*** Begin section ***

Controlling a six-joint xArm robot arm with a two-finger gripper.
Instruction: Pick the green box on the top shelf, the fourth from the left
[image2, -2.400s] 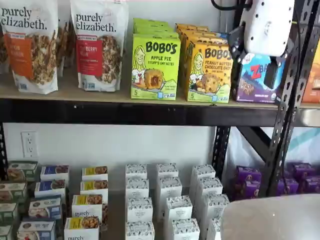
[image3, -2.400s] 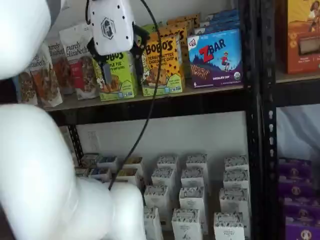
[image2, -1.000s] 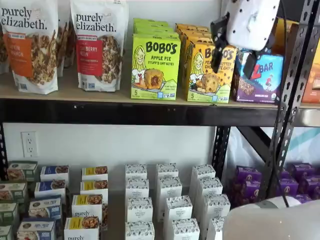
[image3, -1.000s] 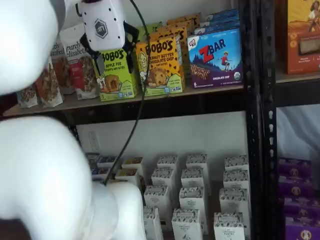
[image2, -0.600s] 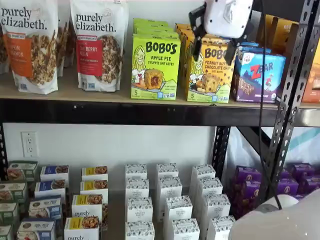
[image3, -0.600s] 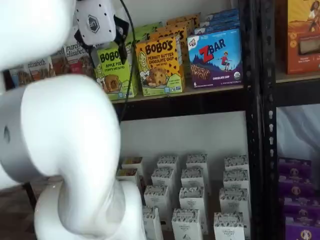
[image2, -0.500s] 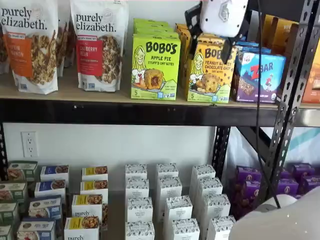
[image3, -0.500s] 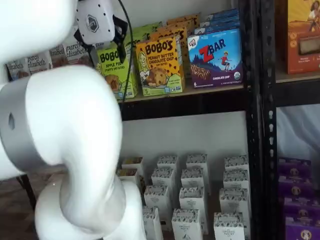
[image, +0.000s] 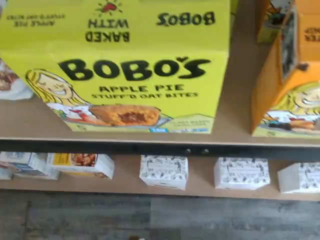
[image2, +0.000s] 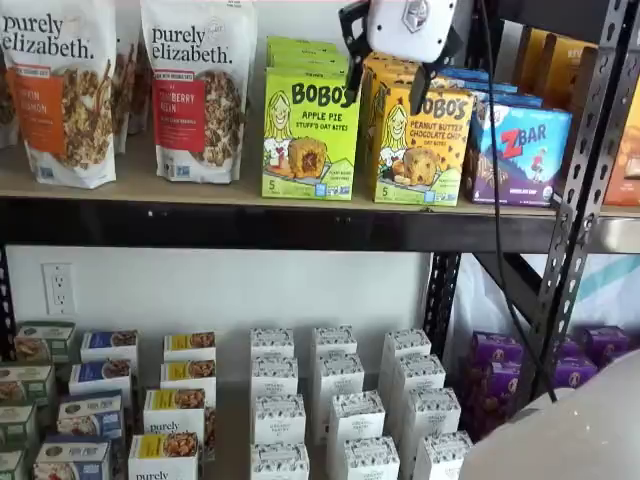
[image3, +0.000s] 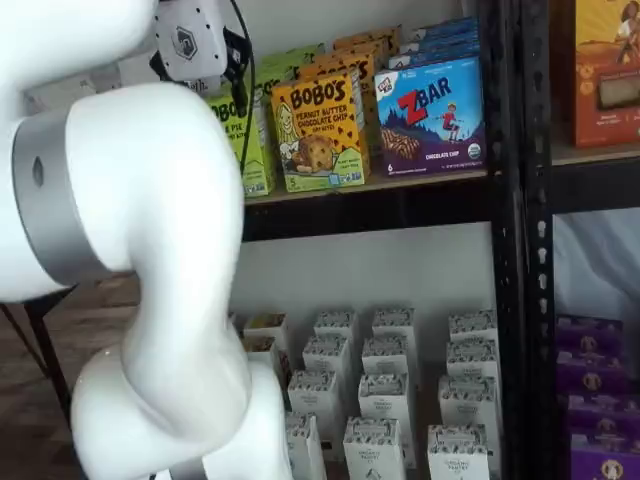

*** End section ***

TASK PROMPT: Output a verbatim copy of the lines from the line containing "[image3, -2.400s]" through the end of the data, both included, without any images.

EXERCISE RESPONSE:
[image3, -2.400s] 
[image2, -1.000s] 
[image3, -1.000s] 
[image2, -0.600s] 
[image3, -0.600s] 
[image2, -0.500s] 
[image3, -0.500s] 
[image, +0.000s] 
[image2, +0.000s] 
[image3, +0.000s] 

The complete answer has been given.